Page:Tourgueniev - Dimitri Roudine, 1862.djvu/99

Le texte de cette page a été corrigé et est conforme au fac-similé.

— Bon Dieu ! dit-elle, il faut avouer que vous avez toujours d’étranges pensées ! Natalie n’est encore qu’une enfant ; et puis, d’ailleurs, sa mère n’est-elle pas là ?

— Daria est avant tout une égoïste qui ne vit que pour elle-même. D’un autre côté, elle est si pleine de confiance dans l’intelligente éducation qu’elle donne à ses enfants, qu’il ne lui viendrait pas à l’esprit de s’inquiéter d’eux. Fi donc ! quelle crainte pourrait-elle avoir ? Un seul signe, un seul regard majestueux ne lui suffirait-il pas pour tout remettre dans l’ordre ? Voilà ce que pense cette femme, qui s’imagine être une Mécène, une personne sensée et Dieu sait quoi encore, et qui n’est en réalité qu’une vieille folle mondaine. Quant à Natalie, ce n’est plus une enfant, croyez-le bien ; elle réfléchit plus souvent et plus profondément que vous et moi réunis ensemble. Faut-il qu’une nature aussi honnête, sincèrement tendre et passionnée, tombe dans les piéges d’un pareil acteur, d’un pareil fat ? Au reste, c’est dans la nature des choses.

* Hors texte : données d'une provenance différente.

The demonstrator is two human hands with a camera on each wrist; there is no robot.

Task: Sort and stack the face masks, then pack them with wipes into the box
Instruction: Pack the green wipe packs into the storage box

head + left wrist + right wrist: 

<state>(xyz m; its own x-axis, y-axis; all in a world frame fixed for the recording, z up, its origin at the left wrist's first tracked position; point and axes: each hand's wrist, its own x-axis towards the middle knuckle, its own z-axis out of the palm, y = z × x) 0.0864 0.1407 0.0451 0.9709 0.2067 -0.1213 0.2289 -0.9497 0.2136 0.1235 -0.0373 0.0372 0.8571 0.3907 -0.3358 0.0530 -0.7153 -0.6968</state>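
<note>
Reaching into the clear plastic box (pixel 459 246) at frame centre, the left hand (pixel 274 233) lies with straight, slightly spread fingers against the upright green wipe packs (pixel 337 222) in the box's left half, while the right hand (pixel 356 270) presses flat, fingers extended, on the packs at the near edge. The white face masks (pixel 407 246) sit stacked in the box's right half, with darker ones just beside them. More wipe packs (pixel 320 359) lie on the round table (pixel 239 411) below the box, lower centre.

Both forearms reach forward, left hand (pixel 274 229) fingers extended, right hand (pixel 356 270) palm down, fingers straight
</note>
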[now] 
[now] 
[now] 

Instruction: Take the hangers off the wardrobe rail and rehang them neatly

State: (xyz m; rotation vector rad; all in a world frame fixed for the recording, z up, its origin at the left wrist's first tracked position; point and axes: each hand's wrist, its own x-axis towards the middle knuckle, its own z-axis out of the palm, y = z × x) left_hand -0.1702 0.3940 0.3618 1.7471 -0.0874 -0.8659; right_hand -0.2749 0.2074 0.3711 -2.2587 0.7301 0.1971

— Un fat ! vous le traitez de fat, lui !

— Certainement, lui… Eh bien, je vous le demande à vous-même, Alexandra Pawlowna, quel est son rôle chez Daria Michaëlowna ? Être l’idole, l’oracle de la maison, se mêler de toutes les affaires, des caquets et des plus infimes niaiseries de la famille… Ne voilà-t-il pas un rôle bien digne d’un homme !

Alexandra jeta un regard étonné à Lejnieff.